Climate-Tech-Firmen schwenken auf Kritische Mineralien um
Seit über einem Jahr regiert die zweite Trump-Administration in den USA, und staatliche Unterstützung für Klimaschutzziele ist deutlich geschwunden. Climate-Tech-Unternehmen reagieren darauf mit einer strategischen Neuausrichtung: Statt Dekarbonisierung rücken sie nun Narrative rund um kritische Mineralien und Versorgungssicherheit in den Vordergrund – Themen, die auch in einem klimaskeptischen politischen Umfeld auf Resonanz stoßen. Der MIT Technology Review-Bericht beschreibt, wie praktisch jede Climate-Tech-Firma aktuell eine Geschichte rund um kritische Rohstoffe entwickelt, um Investoren und politische Entscheider anzusprechen. Kritische Mineralien wie Lithium, Kobalt oder seltene Erden gelten als strategisch wichtig für Energiespeicher, Verteidigung und Industrieproduktion – und genießen parteiübergreifende Aufmerksamkeit. Dieser Pivot zeigt, wie abhängig Klimatechnologie-Unternehmen von politischen Rahmenbedingungen sind und wie flexibel sie ihre Positionierung anpassen müssen, um zu überleben.

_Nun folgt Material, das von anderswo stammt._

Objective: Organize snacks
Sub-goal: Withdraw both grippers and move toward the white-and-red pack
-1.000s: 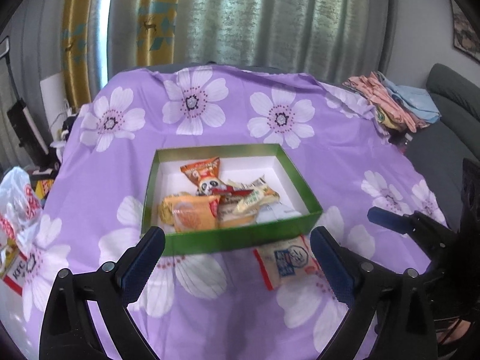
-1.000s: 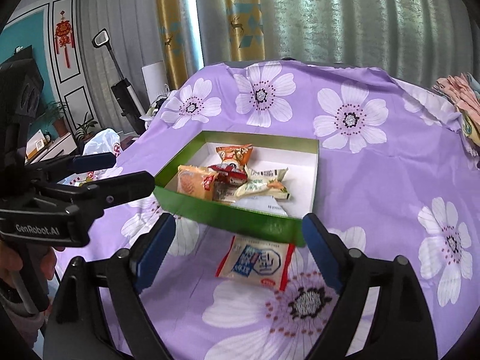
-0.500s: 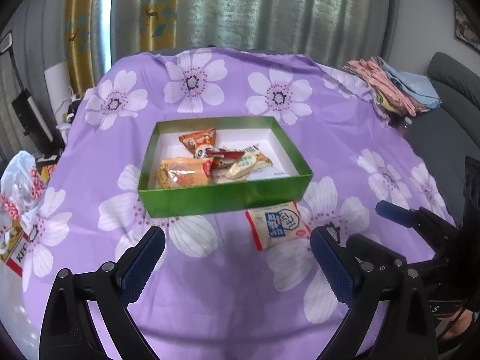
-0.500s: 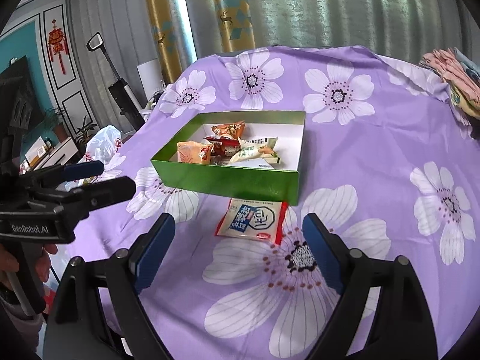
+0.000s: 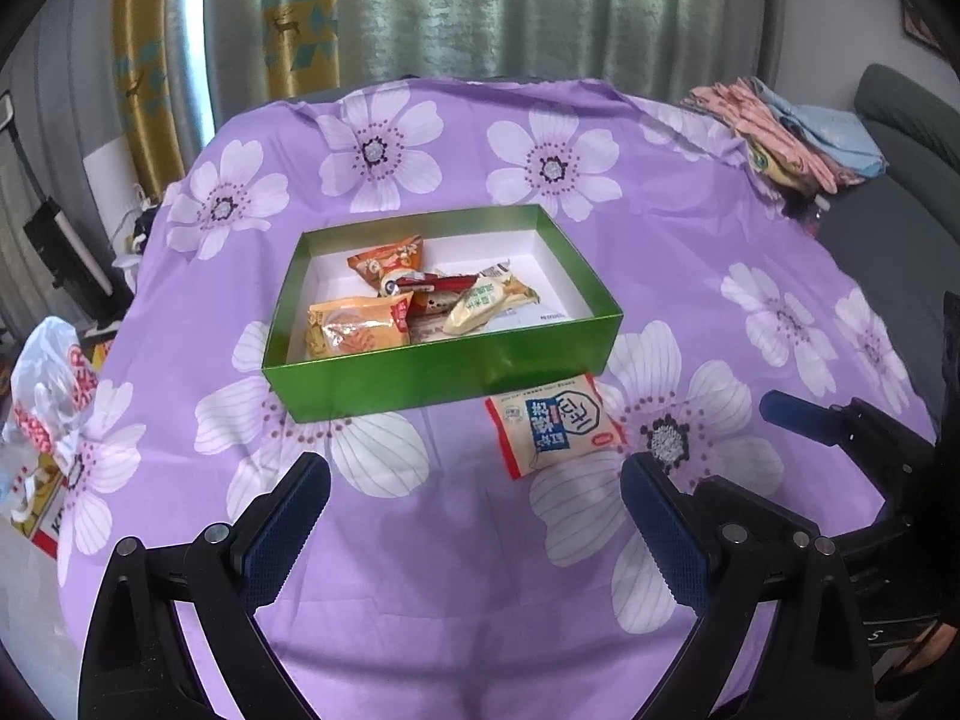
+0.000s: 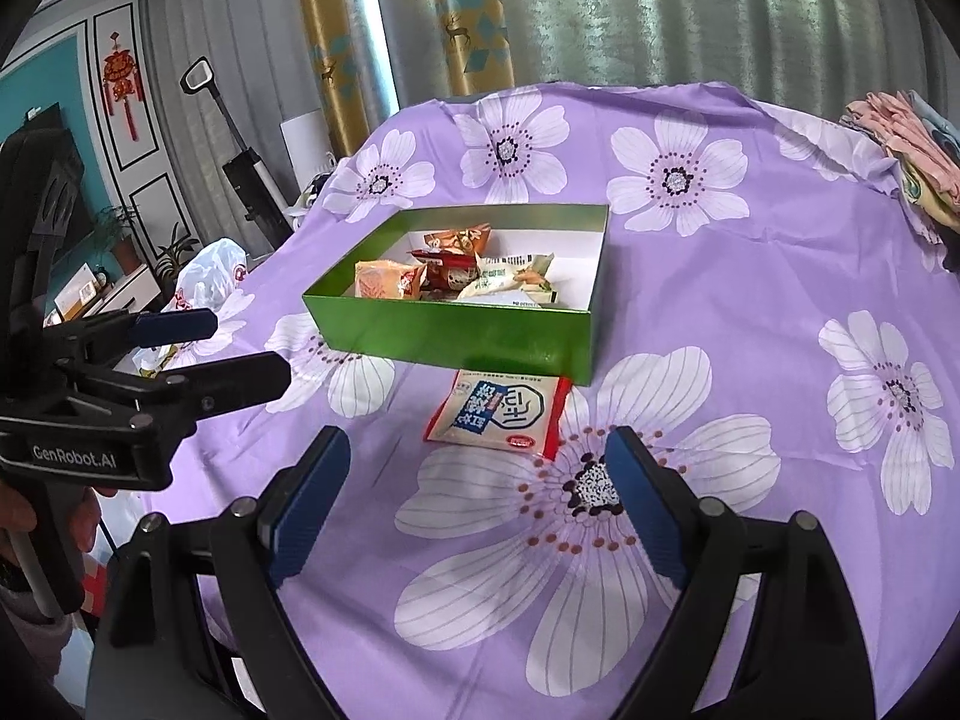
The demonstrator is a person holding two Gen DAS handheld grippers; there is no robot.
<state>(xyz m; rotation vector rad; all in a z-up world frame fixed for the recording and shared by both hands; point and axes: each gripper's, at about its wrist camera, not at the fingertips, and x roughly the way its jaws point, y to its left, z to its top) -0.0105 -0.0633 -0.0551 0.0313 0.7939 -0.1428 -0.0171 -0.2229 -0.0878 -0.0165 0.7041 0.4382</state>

- Zweite Trump-Regierung seit über einem Jahr im Amt – politische Unterstützung für Klimathemen stark geschwächt.
- Climate-Tech-Firmen suchen überlebensfähige Narrative jenseits von Dekarbonisierung.
- Kritische Mineralien als neues Leitthema: strategisch relevant für Energie, Verteidigung und Industrie.
- Nahezu jedes Climate-Tech-Unternehmen entwickelt laut MIT Technology Review derzeit eine Rohstoff-Story.
- Der Schwenk illustriert die starke Abhängigkeit des Sektors von politischen Förder- und Investitionslogiken.